Giovedì 16 settembre in Piazza Gallura la cantautrice romana inaugurerà il festival “Musica dalle Finis Terrae” presentando il progetto musicale “Poesie di carta”, un tributo alla compianta artista sarda e una dichiarazione d’amore alla Sardegna, alla sua lingua, alle sue donne e uomini, alla voce del vento e del mare e, soprattutto, alla poesia. La stessa poesia che l’artista sarda aveva tanto amato nell’ultimo periodo della sua carriera, reinterpretando magistralmente in musica i versi di scrittori internazionali come Federico García Lorca e di grandi autori della sua terra come Antioco Casula e Ciccittu Masala. Organizzato dal Comune di San Teodoro, con il patrocinio della Regione Autonoma della Sardegna, l'evento rappresenta un'occasione per confermare ancora una volta il legame tra Grazia Di Michele e Marisa Sannia. Un legame che ha radici lontane ma è cresciuto nel tempo quasi a riprendere il filo di una stima artistica ininterrotta. "E' come se fossi in contatto con lei - ha affermato l’autrice di “Le ragazze di Gauguin” - tra noi c’era qualche affinità, la vedevo così altera e coerente, raffinata ed elegante. A un certo punto ho iniziato a scoprire la parte di cantautrice che mi era sfuggita, e poi sono restata folgorata dalla sua maestria nel musicare la poesia. Dentro c’è una cura, un amore, un rispetto delle parole, dei suoni e dei mondi poetici a cui si è approcciata, incredibile. È giusto che chi la ricorda per San Remo la riascolti e ne riscopra questi meravigliosi aspetti quasi inediti, proprio come ho fatto io". In particolare, i brani in scaletta a San Teodoro ruotano attorno all’ultimo lavoro della Sannia, “Rosa de papel” (Rosa di carta), dedicato all’opera giovanile di Garcìa Lorca, i cui versi spagnoli, da “Laberintos y espejos” ad “Aguila de los ninos”, sono stati magnificamente musicati e reinterpretati. Quindi l’immancabile “Casa Bianca” con la quale Marisa arrivò seconda al Festival di Sanremo del 1968 in coppia con Ornella Vanoni.
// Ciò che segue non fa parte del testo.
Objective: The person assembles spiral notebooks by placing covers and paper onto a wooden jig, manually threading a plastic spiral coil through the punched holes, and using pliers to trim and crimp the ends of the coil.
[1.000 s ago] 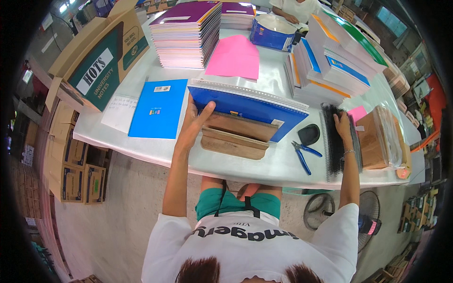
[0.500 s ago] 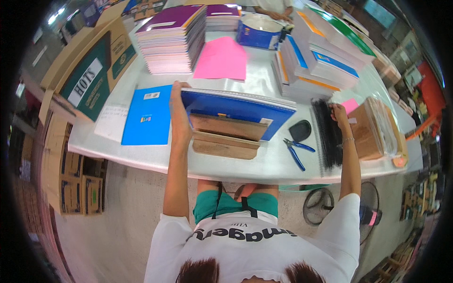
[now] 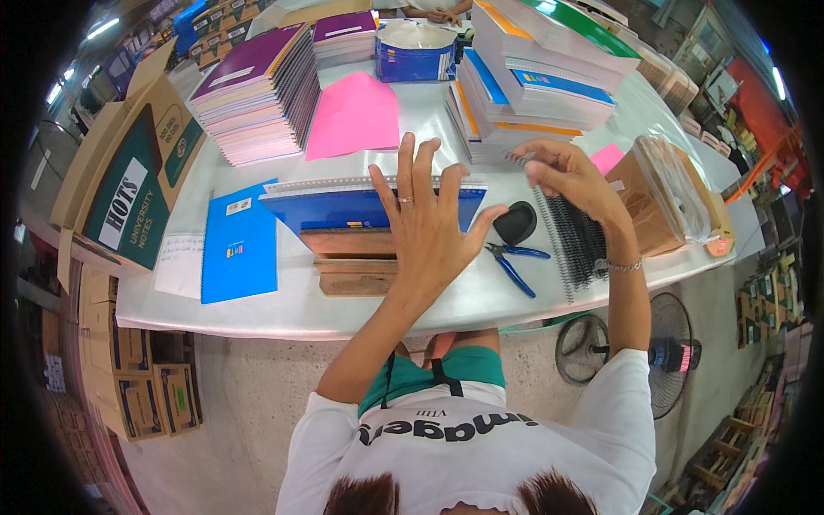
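The left hand (image 3: 433, 236) has its fingers fanned wide, with nothing visible in its grasp; they cross before the right part of a blue pad (image 3: 330, 210), tips about its upper edge, though whether they touch cannot be told. The right hand (image 3: 571, 176) is loosely curled, thumb apart from the palm, over the far end of a bundle of black coils (image 3: 577, 236); whether anything thin sits between its fingertips is unclear.

The pad stands on edge in a wooden stand (image 3: 356, 279), tilted, its punched edge uppermost and its long axis running left to right. The coils lie to its right, stretching near to far, so the two axes roughly cross. The left hand is nearer the pad, the right nearer the coils. Between them rest blue-handled cutters (image 3: 515, 276) and, just beyond, a black rounded object (image 3: 515, 223).

Right of the coils, a brown box (image 3: 639, 210) carries clear plastic (image 3: 687, 184); its contents are indistinct. Far off, a blue box (image 3: 416, 67) has a pale, rounded mouth. At the left, a green-and-brown carton (image 3: 137, 197) has raised flaps, its inside hidden.
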Available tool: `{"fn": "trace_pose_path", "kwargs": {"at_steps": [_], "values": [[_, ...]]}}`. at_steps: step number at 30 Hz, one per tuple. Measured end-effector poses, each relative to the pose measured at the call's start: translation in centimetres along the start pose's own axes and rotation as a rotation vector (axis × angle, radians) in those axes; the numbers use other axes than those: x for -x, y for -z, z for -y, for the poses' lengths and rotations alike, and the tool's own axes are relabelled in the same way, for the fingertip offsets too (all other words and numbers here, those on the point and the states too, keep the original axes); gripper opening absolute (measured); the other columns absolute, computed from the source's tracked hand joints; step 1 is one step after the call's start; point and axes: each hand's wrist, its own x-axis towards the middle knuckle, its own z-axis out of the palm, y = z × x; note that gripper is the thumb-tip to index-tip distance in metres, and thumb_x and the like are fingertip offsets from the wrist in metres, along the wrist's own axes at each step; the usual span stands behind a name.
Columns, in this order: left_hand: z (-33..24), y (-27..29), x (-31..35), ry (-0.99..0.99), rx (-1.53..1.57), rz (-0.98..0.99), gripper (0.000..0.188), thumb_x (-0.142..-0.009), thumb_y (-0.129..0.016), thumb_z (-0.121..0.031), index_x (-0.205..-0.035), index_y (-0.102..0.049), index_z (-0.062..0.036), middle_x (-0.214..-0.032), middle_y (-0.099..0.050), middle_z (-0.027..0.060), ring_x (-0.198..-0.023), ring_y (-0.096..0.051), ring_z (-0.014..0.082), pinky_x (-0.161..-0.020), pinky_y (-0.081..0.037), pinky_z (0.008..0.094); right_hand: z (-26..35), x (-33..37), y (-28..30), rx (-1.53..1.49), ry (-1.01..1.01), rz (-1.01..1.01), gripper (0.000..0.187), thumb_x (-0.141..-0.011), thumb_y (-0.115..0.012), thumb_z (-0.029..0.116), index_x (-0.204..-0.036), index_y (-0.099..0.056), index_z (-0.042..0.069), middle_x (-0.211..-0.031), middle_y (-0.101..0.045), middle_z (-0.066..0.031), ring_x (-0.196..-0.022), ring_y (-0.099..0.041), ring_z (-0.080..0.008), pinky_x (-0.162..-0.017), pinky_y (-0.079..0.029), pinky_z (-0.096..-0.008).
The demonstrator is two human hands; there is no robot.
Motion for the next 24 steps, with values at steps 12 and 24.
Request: {"fn": "trace_pose_path", "kwargs": {"at_steps": [12,24], "values": [[-0.2,-1.2,-0.3,-0.060,-0.044,-0.045,0.022,-0.076,-0.073,-0.031,-0.083,-0.061,-0.0139,-0.084,-0.054,-0.0005,-0.089,-0.052,0.0197,-0.109,-0.021,0.0501,2.8,1.3,-3.8,0.151,0.088,-0.051,0.022,-0.090,-0.069,0.018,-0.105,-0.070,0.002,-0.087,-0.063,-0.0013,-0.077,-0.051,-0.0075,-0.068,-0.042,-0.0235],[1.8,-1.6,9.3,-0.224,-0.136,-0.173,0.031,-0.068,-0.078,-0.038,-0.096,-0.069,-0.0268,-0.103,-0.060,-0.0062,-0.106,-0.048,0.0144,-0.107,-0.015,0.0490,4.1,4.7,-6.1,0.325,0.248,0.147,0.019,-0.081,-0.073,0.012,-0.099,-0.073,0.008,-0.081,-0.062,-0.0073,-0.072,-0.053,-0.0233,-0.071,-0.041,-0.0325]]}}
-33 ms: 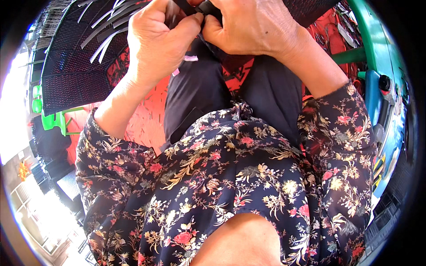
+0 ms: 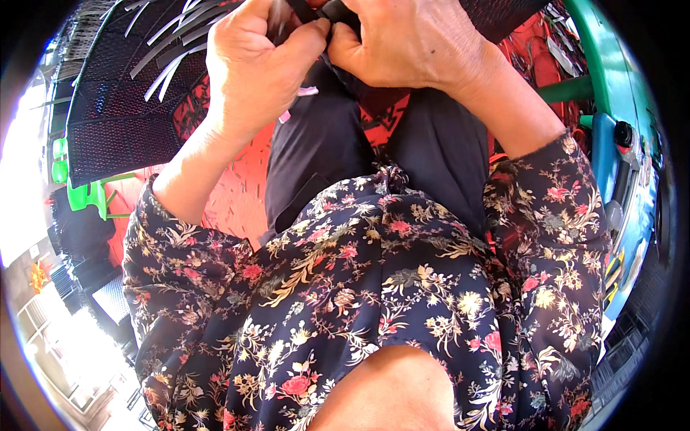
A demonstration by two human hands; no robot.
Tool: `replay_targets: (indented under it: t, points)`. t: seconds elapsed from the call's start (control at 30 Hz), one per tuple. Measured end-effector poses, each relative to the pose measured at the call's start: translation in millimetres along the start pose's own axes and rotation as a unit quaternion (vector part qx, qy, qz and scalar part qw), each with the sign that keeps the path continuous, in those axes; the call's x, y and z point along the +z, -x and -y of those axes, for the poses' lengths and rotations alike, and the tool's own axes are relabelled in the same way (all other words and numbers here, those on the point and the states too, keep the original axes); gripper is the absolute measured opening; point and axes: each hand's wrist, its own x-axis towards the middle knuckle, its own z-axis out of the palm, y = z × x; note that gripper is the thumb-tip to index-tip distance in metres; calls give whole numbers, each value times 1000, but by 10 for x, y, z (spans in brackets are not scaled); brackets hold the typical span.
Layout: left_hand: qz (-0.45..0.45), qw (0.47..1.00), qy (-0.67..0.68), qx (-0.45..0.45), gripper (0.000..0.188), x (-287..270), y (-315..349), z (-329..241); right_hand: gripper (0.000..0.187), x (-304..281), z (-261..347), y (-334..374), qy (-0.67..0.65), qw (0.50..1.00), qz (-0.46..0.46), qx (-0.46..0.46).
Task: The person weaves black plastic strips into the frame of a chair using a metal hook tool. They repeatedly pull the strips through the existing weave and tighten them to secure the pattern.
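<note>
At the top edge of the view, my left hand (image 2: 251, 65) and my right hand (image 2: 410, 50) meet, thumbs bent toward each other. Both are closed in a pinch on a black flat strip (image 2: 305, 10). Its far end and most of my fingertips are hidden or cut off by the picture's edge. Around and beyond my hands lies a large dark woven panel (image 2: 129, 122), with several loose grey-white strip ends (image 2: 172, 47) sticking out left of my left hand. A small pink-white scrap (image 2: 307, 91) shows just below my left thumb.
Red floor (image 2: 233, 194) strewn with dark scraps lies below my legs. To the right stands a green plastic chair or table (image 2: 593, 57), beside a blue surface (image 2: 636, 251) bearing tools. A bright green stool (image 2: 90, 195) is at the left.
</note>
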Motion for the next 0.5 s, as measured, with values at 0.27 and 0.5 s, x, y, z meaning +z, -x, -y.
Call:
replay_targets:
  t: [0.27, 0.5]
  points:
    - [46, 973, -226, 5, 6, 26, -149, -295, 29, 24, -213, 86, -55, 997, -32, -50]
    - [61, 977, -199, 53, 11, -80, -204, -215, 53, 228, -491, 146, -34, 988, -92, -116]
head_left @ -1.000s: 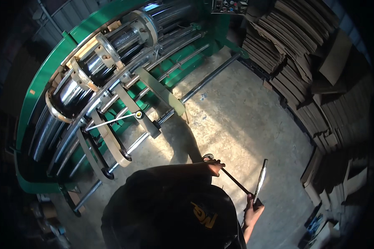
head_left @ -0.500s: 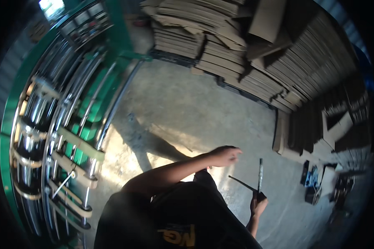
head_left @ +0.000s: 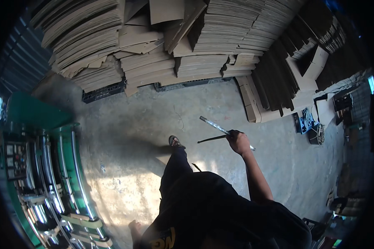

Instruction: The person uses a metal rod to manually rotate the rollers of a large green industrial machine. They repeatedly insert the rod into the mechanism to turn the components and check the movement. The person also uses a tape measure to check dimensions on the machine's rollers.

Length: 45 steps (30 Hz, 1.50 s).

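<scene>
Right hand (head_left: pixel 238 141) grip closed around shiny metal rod (head_left: pixel 214 125) and thin dark rod (head_left: pixel 212 138); shiny rod's long axis points up-left. Left hand (head_left: pixel 134 228) low, grip unclear.

Bare concrete floor (head_left: pixel 137 124) here, grey and scuffed, with a bright sun patch low in the middle. Big stacks of flattened cardboard (head_left: pixel 162 62) run along the far side, some sitting on dark plastic pallets (head_left: pixel 104 91). A few loose cardboard sheets (head_left: pixel 253 99) lean at the right end. The green machine frame (head_left: pixel 66 166) stands on the left, and there's small clutter (head_left: pixel 307 122) off to the right.
</scene>
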Motion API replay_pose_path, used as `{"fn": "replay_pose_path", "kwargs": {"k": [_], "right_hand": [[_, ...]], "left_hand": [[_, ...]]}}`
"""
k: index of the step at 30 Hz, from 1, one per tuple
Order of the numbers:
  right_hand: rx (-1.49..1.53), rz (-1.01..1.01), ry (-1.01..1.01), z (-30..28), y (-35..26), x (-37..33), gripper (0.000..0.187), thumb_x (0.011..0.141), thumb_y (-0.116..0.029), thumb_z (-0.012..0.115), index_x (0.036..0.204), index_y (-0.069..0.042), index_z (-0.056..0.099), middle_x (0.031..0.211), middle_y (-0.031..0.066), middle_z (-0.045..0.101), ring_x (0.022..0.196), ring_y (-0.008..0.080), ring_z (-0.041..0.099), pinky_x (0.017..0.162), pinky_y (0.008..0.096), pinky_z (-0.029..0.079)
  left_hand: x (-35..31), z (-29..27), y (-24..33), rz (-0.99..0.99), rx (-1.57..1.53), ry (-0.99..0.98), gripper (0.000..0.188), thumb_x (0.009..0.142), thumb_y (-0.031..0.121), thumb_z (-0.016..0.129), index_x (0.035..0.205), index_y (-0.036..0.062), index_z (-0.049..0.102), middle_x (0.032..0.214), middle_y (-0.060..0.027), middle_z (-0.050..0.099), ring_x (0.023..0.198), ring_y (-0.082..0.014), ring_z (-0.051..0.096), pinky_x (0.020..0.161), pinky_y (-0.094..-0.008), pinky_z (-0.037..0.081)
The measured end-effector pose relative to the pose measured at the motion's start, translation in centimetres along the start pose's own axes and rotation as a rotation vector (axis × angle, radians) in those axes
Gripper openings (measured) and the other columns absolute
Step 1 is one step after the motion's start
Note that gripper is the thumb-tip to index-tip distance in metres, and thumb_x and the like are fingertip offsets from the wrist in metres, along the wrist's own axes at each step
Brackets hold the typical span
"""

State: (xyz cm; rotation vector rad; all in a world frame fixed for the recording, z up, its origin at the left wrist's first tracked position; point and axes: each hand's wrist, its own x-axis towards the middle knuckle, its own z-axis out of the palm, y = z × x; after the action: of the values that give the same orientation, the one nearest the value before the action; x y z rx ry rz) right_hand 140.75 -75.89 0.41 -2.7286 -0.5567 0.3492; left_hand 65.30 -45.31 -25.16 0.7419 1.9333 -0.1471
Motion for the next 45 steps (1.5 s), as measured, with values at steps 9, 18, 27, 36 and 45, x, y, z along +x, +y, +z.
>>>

Non mancherà una particolare attenzione alla lingua sarda, nella riproposizione dell’intenso ed emozionante motivo poetico che è “Melagranada” di Ciccittu Masala, e nelle rime trascinanti di “Duas e tres” scritto dalla Sannia per l’album “Nanas e Janas”.

"Mi sono resa conto che la musicalità del sardo mi era entrata dentro perché è una lingua molto melodiosa – ha spiegato ancora la cantautrice, nota anche per la sua partecipazione al programma televisivo Amici nel ruolo di insegnante – i testi li ho memorizzati subito".

Non a caso il suo legame con l’isola è altrettanto profondo e di lunga durata. Un’isola scoperta in principio come luogo d’approdo turistico per le coste meravigliose e quindi riscoperta dopo l’incontro magico a San Sperate con un altro grande artista sardo, il compianto Pinuccio Sciola, che le ha permesso di conoscere l’altro aspetto fatto di magiche sonorità, tradizioni, miti, cultura e storia. C’è anche tutto questo sentimento nel nuovo spettacolo che Grazia Di Michele presenterà giovedì in Piazza Gallura, esibendosi con voce e chitarra accompagnata da Marco Piras al pianoforte, Fabiano Lelli alla chitarra, Fabrizio Fabiano al violoncello e Bruno Piccinnu alle percussioni. Dopo un anno di appassionato lavoro svolto a distanza a causa del Covid, il quintetto si incontrerà per la prima volta in assoluto il 15 settembre a Sassari, per poi inaugurare il giorno seguente il nuovo percorso dedicato a una straordinaria artista che merita di essere ricordata sempre.